It’s up to you, dear reader, to trim this list down to 10 candidates. But I feel like these 24 are a great place to start.

Perhaps unbelievably, there are still several candidates besides these 24 that I think are clearly Hall-worthy. Wally Schang was a top catcher in the first half of the 20th century. Joe Start had a 27-year career that began in 1859. William Bell is the top Negro League pitcher outside the Hall in several categories. Newt Allen played 23 seasons for the Kansas City Monarchs, providing excellent defense and solid offense. Cal McVey played for the 1869 Red Stockings and had a 136 Rbat+ in the National Association and National League before heading West. Lip Pike had four home run titles and a 136 Rbat+. Jim McCormick is maybe the Bill Dahlen of pitchers (he and Roger Clemens are the only pitchers outside the Hall with 75+ WAR).
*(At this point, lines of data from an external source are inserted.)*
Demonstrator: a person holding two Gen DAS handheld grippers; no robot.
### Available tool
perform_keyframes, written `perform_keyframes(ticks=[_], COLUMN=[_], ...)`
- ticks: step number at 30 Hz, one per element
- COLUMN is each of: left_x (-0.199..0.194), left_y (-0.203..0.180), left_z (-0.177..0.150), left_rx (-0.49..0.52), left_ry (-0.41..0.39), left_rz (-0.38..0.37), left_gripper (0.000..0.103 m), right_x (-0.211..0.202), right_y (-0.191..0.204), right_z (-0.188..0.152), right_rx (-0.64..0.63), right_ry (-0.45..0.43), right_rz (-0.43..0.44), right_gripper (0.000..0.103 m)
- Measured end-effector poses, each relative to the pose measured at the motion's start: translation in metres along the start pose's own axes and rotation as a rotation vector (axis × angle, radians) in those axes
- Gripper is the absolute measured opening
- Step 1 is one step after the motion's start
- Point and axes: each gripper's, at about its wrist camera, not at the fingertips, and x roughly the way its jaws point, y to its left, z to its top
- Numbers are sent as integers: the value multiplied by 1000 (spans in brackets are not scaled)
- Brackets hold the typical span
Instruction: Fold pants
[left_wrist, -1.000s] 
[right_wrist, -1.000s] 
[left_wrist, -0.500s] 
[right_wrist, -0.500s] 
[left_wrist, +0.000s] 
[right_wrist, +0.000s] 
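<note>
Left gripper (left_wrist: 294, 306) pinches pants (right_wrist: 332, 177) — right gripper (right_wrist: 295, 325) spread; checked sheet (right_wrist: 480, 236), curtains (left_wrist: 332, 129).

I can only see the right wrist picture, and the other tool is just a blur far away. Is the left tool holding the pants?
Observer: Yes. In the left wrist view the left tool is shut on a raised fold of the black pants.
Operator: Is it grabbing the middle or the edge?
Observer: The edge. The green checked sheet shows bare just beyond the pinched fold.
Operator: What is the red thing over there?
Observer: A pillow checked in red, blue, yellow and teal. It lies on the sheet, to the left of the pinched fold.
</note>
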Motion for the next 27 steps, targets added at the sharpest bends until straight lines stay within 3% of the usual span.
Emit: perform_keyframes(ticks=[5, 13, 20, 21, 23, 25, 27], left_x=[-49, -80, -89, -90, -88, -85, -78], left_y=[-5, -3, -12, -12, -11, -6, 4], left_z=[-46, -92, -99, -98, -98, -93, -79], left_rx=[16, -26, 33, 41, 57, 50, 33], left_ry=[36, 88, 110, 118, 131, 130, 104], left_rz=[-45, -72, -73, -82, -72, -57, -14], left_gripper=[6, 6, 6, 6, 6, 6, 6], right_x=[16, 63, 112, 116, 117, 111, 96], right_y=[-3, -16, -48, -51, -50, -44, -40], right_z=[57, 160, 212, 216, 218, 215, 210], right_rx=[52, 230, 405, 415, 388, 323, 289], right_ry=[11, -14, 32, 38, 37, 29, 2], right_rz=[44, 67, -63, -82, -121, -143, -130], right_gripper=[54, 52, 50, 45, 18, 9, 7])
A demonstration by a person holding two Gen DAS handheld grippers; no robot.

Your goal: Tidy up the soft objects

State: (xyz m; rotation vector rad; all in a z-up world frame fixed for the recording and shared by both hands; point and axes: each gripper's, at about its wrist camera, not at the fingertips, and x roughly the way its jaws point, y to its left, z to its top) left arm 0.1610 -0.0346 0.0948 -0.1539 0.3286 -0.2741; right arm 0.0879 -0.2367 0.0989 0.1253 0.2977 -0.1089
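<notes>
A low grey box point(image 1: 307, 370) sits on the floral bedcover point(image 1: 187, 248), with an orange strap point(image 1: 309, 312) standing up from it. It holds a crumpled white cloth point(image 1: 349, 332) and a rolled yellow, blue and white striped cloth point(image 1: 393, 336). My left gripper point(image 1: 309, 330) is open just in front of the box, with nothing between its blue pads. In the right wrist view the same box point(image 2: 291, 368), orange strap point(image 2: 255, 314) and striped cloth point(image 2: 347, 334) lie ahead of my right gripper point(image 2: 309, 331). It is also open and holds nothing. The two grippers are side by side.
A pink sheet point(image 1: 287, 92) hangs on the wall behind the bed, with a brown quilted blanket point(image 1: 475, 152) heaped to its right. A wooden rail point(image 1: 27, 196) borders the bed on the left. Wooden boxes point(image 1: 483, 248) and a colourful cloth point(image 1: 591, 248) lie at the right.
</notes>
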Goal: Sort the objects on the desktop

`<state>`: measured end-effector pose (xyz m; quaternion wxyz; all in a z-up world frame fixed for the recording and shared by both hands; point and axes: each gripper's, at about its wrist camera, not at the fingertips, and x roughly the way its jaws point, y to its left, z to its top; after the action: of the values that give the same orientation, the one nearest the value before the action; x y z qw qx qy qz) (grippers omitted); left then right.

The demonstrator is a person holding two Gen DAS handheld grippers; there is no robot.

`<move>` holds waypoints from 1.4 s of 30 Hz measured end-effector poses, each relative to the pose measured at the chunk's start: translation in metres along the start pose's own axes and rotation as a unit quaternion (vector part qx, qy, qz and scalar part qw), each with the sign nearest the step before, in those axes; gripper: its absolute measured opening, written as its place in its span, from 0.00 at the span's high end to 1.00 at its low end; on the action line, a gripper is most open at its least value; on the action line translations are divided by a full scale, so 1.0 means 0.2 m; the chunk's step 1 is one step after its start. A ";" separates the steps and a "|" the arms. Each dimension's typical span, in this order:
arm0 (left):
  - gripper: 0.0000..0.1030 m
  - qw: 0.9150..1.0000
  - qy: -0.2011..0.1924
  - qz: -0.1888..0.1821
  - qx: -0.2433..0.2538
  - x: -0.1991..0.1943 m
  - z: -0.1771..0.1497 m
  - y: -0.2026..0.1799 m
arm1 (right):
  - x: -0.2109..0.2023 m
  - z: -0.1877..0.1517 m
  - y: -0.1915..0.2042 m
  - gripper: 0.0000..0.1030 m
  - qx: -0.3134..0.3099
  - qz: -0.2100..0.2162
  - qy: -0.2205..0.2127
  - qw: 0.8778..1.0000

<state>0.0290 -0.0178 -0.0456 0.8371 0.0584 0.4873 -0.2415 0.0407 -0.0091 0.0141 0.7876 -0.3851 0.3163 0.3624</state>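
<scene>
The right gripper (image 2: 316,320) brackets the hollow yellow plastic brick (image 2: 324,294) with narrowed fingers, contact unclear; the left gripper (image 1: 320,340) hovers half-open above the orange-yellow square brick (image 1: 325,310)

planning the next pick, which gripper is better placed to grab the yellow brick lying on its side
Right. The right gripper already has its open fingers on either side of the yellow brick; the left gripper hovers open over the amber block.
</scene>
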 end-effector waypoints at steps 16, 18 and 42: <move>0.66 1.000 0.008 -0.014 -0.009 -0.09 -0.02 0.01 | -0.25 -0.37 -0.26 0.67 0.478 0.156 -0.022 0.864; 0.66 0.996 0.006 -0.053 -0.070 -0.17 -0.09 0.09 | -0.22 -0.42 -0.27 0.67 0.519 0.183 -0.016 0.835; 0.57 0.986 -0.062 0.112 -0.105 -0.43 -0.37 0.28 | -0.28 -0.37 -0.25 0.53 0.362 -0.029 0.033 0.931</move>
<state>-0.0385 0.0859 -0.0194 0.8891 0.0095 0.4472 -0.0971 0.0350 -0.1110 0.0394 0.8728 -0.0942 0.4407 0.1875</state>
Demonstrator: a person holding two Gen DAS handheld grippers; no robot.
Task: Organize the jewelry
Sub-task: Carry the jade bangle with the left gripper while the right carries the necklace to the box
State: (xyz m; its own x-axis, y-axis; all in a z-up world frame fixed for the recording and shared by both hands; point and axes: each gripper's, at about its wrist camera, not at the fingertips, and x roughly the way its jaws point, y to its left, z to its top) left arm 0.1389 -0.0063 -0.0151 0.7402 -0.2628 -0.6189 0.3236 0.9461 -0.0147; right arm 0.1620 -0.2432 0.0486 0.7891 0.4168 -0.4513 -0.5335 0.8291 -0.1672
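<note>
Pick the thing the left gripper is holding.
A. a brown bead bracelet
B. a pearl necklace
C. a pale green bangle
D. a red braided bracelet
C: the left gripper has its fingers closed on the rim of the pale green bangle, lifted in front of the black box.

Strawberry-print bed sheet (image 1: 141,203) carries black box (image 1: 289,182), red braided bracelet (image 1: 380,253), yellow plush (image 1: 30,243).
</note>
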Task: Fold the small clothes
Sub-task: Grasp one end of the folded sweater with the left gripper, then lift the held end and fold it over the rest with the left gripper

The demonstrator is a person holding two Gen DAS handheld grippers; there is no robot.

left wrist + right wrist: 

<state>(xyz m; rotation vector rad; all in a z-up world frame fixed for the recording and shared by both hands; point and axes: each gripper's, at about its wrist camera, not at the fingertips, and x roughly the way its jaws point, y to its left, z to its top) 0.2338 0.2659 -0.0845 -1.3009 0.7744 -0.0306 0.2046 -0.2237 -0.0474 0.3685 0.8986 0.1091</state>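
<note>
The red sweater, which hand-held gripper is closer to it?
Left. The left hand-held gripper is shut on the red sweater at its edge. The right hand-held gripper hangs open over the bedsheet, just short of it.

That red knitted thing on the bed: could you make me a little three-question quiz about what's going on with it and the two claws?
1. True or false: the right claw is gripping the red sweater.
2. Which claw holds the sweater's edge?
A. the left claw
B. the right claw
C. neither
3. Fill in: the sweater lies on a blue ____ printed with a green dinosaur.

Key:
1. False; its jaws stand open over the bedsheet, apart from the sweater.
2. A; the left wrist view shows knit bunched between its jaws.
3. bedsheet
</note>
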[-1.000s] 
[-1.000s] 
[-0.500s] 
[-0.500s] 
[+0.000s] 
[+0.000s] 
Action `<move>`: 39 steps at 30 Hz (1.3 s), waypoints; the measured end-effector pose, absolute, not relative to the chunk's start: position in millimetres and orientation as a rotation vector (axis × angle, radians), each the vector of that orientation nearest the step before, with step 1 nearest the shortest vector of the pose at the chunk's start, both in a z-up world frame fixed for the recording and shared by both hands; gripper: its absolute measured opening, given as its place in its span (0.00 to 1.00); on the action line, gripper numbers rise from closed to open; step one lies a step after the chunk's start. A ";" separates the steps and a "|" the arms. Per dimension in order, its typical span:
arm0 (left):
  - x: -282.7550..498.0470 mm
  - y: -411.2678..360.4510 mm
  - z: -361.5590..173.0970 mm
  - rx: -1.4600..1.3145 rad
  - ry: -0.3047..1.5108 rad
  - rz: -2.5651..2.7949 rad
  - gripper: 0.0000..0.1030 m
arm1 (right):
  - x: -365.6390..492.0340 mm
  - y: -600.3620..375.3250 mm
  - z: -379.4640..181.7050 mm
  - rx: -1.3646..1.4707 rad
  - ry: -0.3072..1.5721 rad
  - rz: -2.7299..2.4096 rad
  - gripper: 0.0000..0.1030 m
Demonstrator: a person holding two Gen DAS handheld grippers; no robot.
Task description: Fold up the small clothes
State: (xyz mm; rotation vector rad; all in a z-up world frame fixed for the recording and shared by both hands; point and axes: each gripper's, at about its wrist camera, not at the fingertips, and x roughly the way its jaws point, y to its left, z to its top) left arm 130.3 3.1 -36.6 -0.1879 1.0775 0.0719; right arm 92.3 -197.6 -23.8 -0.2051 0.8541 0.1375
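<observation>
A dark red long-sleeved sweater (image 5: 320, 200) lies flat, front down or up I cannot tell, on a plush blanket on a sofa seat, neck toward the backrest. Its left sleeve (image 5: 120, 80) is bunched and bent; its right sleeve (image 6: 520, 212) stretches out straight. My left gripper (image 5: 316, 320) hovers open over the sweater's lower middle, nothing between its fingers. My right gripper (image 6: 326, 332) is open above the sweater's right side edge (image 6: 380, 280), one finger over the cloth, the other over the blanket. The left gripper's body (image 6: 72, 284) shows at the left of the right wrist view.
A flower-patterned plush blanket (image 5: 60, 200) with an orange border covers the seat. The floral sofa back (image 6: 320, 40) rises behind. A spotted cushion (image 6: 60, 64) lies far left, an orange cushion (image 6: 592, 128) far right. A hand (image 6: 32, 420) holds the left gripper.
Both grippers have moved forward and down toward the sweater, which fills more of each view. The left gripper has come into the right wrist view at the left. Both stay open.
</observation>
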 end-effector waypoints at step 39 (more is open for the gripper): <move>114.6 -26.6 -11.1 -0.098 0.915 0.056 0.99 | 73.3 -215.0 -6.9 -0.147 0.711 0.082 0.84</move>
The list literally goes on and on. There are at least 30 candidates from this era I would have no problem enshrining today. There may be a dozen or two beyond that I’d consider as well.

Finally, I’ll leave you with a list of 100 candidates that we discussed over the course of nearly 6½ hours of podcast conversation. Again, there may be candidates we touched upon that are not listed here. But 100 seemed like a good number to stop at.

  1. Babe Adams
  2. Doc Adams
  3. Newt Allen
  4. Ross Barnes
  5. John Beckwith
  6. William Bell
  7. Charlie Bennett
  8. Tommy Bond
  9. Sam Breadon
  10. Chet Brewer
  11. Pete Browning
  12. Charlie Buffinton
  13. Bill Byrd
  14. Bob Caruthers
  15. Octavius Catto
  16. Pedro Cepeda
  17. Wilbur Cooper
  18. Gavvy Cravath
  19. Jim Creighton
  20. Bill Dahlen
  21. Bingo DeMoss
  22. Rap Dixon
  23. John Donaldson
  24. Jimmy Dykes
  25. Bob Elliott
  26. Wes Ferrell
  27. Bud Fowler
  28. John Gaffney
  29. Jack Glasscock
  30. Gus Greenlee
  31. Charlie Grimm
  32. Heinie Groh
  33. Stan Hack
  34. Vic Harris
  35. Nat Hicks
  36. Paul Hines
  37. Billy Hoy
  38. Sammy Hughes
  39. Fats Jenkins
  40. Bob Johnson
  41. Oscar “Heavy” Johnson
  42. Grant “Home Run” Johnson
  43. Charlie Keller
  44. Joe Leggett
  45. Dick Lundy
  46. Sherry Magee
  47. Dave Malarcher
  48. Oliver Marcell
  49. Marty Marion
  50. Bobby Mathews
  51. Dick McBride
  52. Frank McCormick
  53. Jim McCormick
  54. Hurley McNair
  55. Cal McVey
  56. Dobie Moore
  57. Tony Mullane
  58. Jim Mutrie
  59. Lefty O’Doul
  60. Buck O’Neil
  61. Steve O’Neill
  62. Alejandro Oms
  63. Roy “Red” Parnell
  64. Dickey Pearce
  65. Johnny Pesky
  66. Lip Pike
  67. Spottswood Poles
  68. Alex Radcliff
  69. Ted “Double Duty” Radcliffe
  70. Al Reach
  71. “Cannonball” Dick Redding
  72. Cy Rigler
  73. Nap Rucker
  74. Jimmy Ryan
  75. George Scales
  76. Wally Schang
  77. Ben Shibe
  78. Urban Shocker
  79. Joe Sprague
  80. Joe Start
  81. Vern Stephens
  82. Harry Stevens
  83. Harry Stovey
  84. George Stovey
  85. C.I. Taylor
  86. “Candy Jim” Taylor
  87. Quincy Trouppe
  88. George Van Haltren
  89. Chris Von der Ahe
  90. Lew Wadsworth
  91. Fleet Walker
  92. Bucky Walters
  93. Edgar Wesley
  94. William Wheaton
  95. Will White
  96. Jim Whitney
  97. Clarence Williams
  98. Nip Winters
  99. Wild Bill Wright
  100. George Zettlein

Thank you to Graham Womack, Jay Jaffe, Scott Simkus, and Joe Williams for helping me with this project. And thank you to the listeners. There were far more of you than I expected. I’d love to hear your ten favorite names from this era.

Update

(September 6, 2021) Since publishing this piece, it has bothered my that I didn’t accomplish one of the goals that I set out to accomplish at the beginning of this project. I wanted to come up with my 10-candidate Early Baseball Era ballot. I didn’t do that. I couldn’t do that. I listed 24 candidates.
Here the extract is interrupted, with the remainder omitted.